== Task to carry out ==
Look for the string "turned" in the data below, and copy each line that holds it.

== Records for the task ==

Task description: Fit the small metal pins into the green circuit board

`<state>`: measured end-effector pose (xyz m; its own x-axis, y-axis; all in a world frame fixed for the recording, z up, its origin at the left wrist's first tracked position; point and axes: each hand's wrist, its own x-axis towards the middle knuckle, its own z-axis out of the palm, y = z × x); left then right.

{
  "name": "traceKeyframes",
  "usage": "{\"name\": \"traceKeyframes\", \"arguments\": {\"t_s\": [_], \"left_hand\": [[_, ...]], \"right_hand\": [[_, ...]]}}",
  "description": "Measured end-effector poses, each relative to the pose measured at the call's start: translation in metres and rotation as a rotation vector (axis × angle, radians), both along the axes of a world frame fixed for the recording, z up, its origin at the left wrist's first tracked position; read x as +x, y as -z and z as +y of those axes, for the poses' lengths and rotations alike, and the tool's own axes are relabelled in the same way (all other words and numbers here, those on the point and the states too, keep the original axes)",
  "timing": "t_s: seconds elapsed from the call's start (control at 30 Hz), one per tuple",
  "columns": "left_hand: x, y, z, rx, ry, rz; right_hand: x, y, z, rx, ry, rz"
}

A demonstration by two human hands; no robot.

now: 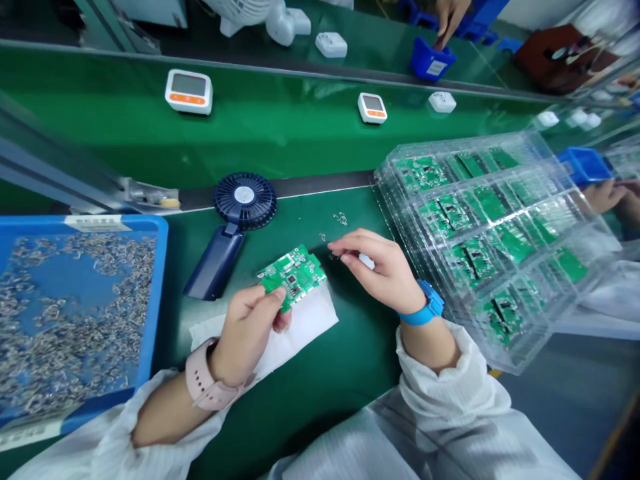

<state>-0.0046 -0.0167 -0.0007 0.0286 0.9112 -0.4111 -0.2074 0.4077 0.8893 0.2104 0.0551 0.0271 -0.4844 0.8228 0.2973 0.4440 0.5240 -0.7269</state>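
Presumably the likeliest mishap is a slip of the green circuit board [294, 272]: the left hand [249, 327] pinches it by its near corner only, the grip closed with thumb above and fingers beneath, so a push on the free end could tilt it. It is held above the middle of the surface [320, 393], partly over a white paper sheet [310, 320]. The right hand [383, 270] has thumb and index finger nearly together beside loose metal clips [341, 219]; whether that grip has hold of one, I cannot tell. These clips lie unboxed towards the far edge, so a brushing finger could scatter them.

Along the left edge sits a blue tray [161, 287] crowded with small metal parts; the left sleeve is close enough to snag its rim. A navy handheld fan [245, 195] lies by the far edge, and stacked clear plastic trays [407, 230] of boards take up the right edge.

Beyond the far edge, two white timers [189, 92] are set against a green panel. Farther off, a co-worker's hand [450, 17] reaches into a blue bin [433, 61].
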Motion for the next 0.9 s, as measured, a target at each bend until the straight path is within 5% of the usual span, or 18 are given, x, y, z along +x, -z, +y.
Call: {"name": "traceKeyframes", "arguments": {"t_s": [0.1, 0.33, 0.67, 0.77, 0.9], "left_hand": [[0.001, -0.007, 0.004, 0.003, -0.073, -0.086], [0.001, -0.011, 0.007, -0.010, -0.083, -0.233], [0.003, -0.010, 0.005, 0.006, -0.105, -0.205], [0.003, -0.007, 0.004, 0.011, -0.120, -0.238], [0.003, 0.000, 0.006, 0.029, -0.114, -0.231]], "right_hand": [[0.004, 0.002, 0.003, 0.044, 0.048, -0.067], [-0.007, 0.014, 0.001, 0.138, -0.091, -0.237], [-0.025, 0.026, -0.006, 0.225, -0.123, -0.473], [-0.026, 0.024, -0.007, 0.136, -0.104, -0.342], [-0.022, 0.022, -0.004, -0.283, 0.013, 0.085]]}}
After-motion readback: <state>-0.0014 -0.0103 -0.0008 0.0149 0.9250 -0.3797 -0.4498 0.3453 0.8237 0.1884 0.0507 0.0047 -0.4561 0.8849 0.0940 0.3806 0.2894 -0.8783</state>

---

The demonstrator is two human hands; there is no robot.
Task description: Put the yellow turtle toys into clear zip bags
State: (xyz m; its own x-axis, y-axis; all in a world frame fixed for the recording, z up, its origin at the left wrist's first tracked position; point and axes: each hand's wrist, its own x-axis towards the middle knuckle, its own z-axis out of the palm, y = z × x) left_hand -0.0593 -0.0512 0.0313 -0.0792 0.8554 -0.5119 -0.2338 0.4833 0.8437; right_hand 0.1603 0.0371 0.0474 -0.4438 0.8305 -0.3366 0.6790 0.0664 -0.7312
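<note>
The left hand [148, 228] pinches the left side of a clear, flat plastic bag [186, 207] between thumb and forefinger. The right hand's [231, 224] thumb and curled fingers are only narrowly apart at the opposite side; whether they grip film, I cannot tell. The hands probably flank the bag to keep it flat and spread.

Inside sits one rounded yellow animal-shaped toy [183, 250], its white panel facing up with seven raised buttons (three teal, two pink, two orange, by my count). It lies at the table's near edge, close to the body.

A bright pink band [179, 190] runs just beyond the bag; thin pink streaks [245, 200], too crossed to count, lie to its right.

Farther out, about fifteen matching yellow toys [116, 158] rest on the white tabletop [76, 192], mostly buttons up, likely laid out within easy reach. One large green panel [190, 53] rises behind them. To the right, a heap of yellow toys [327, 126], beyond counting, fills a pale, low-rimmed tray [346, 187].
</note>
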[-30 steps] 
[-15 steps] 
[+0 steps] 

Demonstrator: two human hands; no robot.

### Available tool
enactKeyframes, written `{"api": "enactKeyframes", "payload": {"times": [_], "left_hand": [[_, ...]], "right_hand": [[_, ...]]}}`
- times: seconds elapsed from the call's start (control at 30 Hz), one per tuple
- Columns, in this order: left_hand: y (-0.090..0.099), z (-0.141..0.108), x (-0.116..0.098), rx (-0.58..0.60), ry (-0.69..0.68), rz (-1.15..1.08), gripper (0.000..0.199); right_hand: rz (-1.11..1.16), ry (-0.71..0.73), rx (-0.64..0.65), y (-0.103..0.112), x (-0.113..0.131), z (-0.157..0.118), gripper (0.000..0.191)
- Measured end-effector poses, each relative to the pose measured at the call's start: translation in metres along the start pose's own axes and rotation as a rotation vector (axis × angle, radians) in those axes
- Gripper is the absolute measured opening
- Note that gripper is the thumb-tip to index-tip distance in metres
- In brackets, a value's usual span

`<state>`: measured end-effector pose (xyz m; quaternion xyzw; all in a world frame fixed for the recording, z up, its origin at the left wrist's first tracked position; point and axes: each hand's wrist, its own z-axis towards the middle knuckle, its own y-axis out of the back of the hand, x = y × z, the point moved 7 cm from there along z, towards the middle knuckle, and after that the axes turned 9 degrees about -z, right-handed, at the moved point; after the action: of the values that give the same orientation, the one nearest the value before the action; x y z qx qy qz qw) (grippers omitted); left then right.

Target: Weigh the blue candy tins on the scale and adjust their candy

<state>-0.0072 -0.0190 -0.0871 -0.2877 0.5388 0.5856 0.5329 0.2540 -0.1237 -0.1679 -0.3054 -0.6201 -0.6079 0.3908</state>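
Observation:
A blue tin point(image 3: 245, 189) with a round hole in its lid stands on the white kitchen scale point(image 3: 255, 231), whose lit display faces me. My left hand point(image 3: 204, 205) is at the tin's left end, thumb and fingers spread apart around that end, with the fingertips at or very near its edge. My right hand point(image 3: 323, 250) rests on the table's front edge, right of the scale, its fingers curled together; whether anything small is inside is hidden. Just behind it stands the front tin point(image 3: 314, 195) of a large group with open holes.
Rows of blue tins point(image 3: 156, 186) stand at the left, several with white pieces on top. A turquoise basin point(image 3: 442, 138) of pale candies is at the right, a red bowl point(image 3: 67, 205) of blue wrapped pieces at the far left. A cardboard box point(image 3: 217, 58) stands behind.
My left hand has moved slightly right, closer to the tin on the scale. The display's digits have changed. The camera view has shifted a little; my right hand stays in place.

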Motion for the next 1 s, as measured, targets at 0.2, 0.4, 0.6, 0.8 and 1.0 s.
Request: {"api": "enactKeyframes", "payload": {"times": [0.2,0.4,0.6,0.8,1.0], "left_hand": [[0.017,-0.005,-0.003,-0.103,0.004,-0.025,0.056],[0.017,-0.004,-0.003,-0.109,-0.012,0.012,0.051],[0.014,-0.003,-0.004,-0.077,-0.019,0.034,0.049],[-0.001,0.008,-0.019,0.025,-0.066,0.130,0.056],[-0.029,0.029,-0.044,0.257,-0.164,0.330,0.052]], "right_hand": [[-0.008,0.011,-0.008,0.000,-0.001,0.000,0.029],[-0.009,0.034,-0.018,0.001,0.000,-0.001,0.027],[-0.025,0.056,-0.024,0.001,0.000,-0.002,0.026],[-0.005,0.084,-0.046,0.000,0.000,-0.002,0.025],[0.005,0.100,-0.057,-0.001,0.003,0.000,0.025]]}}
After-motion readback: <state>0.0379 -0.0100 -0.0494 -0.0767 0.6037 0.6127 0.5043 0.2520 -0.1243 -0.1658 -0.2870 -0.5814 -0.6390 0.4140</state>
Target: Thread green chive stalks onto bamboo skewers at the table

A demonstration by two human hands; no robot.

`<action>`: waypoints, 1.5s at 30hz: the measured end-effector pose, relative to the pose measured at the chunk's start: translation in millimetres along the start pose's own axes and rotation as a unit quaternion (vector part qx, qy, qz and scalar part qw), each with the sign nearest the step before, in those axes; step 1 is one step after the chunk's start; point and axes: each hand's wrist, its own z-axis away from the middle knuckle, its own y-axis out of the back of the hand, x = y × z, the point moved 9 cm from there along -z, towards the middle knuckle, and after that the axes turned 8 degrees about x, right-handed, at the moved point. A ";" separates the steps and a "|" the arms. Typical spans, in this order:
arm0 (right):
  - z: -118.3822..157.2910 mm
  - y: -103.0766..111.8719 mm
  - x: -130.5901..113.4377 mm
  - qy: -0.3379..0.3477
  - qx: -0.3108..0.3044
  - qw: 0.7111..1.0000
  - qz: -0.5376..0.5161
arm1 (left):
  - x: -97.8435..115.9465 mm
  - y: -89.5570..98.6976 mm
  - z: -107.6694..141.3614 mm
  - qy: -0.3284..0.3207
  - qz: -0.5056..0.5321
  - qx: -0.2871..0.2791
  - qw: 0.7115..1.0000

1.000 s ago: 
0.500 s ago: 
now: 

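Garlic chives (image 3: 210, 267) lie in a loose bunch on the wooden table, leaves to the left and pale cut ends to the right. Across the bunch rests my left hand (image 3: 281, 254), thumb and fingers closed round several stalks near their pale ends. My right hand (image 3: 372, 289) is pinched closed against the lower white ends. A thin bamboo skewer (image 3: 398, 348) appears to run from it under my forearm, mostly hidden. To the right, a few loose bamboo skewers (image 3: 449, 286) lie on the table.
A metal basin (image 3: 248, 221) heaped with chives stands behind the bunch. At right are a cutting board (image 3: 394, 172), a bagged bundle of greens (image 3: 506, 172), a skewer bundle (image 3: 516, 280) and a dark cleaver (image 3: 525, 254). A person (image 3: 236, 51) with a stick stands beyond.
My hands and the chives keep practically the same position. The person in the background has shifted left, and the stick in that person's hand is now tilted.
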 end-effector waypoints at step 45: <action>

== Task solution ==
`<state>`: measured end-effector pose (xyz m; quaternion xyzw; all in a world frame fixed for the recording, z up, its origin at the left wrist's first tracked position; point and axes: each hand's wrist, its own z-axis towards the middle knuckle, its own y-axis out of the back of the hand, x = y × z, the point moved 7 cm from there along z, towards the middle knuckle, and after that the axes turned 9 degrees about -z, right-handed, at the moved point; after the action: of the values that give the same orientation, the one nearest the value before the action; x y z qx qy qz qw) (grippers omitted); left then right.
`<action>`: waypoints, 1.5s at 30hz: the measured end-effector pose, relative to the pose measured at the chunk's start: translation in millimetres along the start pose's own axes and rotation as a unit quaternion (vector part qx, qy, qz and scalar part qw), each with the sign nearest the step before, in those axes; step 1 is one step after the chunk's start; point and axes: each hand's wrist, its own z-axis away from the middle knuckle, its own y-axis out of the back of the hand, x = y × z, the point moved 9 cm from there along -z, towards the middle knuckle, and after that the axes turned 8 degrees about x, right-handed, at the moved point. A ";" separates the steps and a "|" the arms. Typical spans, in this order:

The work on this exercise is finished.